One thing clients can do, for example, is to insist on their lawyers keeping the system up to date so that it provides an accurate record of status. This benefits the client but also the lawyer as there is no need to duplicate this with manually-prepared reports. And this trade should be emphasised: “We’re not asking you to do more work, we’re asking you to do it in this more beneficial way.”
But automation of updates is a sort of holy grail in this area for the reasons Ryan gives. My two cents on that problem, based on our experience:
- First of all, it’s a reasonable assumption that lawyers doing complex work will continue to work in their established email and document software (notably, a DMS) supplemented by a separate budgeting / projecting software (such as Juralio). Putting all eggs in one basket on this has well-known risks.
- That being so, the question arises of integration between these applications. Our approach to that is to be agnostic as to the precise way in which a customer wishes to analyse their emails, documents and (where relevant) chats for project-relevant information, but to encourage them to do so outside Juralio and just send us succinct indications of suspected updates.
- This involves linking up matters in Juralio with matters in (e.g.) a DMS then filtering emails and documents for likely updates on the DMS side then identifying, again on that side, what kind of update it might be. There are some important cost / confidentiality / accuracy issues to balance here and it is ultimately a % game rather than something on which perfection can be expected.
- We don’t want to be processing documents and emails ourselves for this purpose, and we don’t see any likely demand for us or similar products to do so.

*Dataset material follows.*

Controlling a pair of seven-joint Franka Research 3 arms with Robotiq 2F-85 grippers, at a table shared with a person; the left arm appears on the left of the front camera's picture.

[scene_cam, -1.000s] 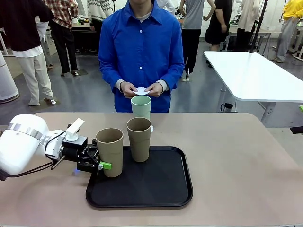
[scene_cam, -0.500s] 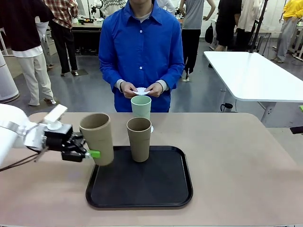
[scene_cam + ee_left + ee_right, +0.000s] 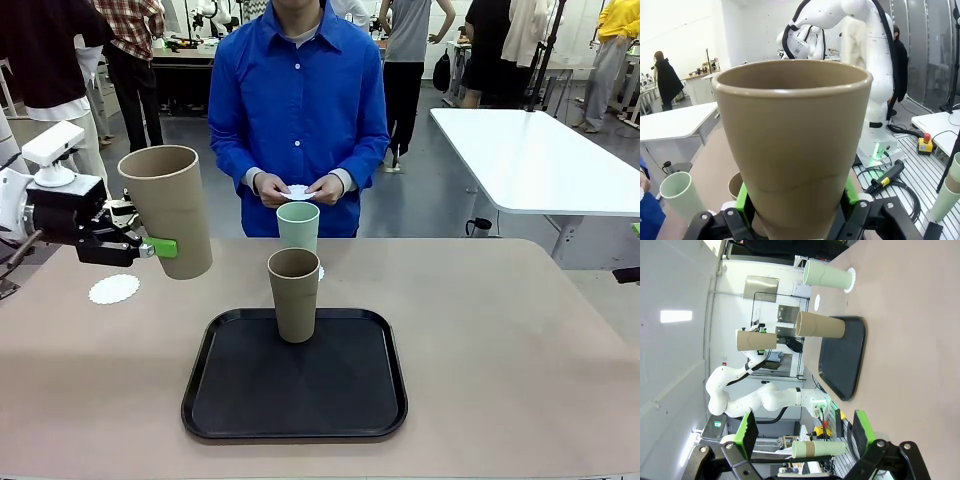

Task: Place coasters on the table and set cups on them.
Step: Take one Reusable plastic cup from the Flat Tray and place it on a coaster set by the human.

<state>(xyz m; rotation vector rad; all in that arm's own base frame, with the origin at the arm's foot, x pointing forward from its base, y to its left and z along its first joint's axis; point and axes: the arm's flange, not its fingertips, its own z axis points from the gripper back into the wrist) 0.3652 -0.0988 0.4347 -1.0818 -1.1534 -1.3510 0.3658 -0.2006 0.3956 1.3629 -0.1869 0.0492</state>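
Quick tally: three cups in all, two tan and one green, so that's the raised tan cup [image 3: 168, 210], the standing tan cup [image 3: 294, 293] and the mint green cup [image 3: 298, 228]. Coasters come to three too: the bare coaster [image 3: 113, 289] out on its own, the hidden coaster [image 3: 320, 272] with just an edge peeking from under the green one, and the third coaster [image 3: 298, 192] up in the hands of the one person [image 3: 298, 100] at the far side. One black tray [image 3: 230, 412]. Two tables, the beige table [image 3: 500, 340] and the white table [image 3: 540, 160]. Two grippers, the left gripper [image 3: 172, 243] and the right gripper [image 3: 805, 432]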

- The next step is then to feed these updates into Juralio and to display them in relevant context. And in UI terms, not just present them as a long list of updates to work through, but against particular phases, deliverables, milestones and tasks.
- And in all of this, there needs to be a human involvement in validating or amending the updates before they are adopted in Juralio as definitive updates.

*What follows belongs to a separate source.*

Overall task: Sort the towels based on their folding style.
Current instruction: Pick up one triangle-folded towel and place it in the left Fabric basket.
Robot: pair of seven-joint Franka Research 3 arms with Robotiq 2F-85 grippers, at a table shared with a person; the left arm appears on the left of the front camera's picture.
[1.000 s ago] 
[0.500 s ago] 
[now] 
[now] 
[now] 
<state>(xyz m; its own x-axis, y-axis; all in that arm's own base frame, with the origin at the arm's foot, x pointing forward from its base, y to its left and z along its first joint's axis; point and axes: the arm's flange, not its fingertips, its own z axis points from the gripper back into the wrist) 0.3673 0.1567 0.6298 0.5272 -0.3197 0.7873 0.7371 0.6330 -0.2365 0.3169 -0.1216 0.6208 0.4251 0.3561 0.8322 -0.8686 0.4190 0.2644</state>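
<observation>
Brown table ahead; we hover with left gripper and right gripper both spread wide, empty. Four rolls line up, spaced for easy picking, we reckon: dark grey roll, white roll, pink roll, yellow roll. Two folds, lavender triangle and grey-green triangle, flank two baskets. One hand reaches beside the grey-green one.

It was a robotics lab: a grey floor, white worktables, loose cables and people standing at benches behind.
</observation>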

Success here is not perfection: it’s about making the updating easier and quicker and more accurate by a variety of complementary means. This is a substantially better path than the alternatives of
(i) leaving lawyers just to work in email / docs and hoping AI will sort it out one fine day, or
(ii) expecting lawyers to migrate entirely to a work management platform and leave behind their existing ways.
An approach as we’ve outlined can unlock a lot both in terms of immediate value and in what it lays the data foundations for not so far down the line.
Whether you call it “agentic AI” doesn’t matter. That phrase can perhaps be off-putting as it feels hypey to many and also risks underplaying the human element. But that’s just personal taste.
I hope these thoughts are helpful and, again, please read Ryan’s article if you haven’t already done so!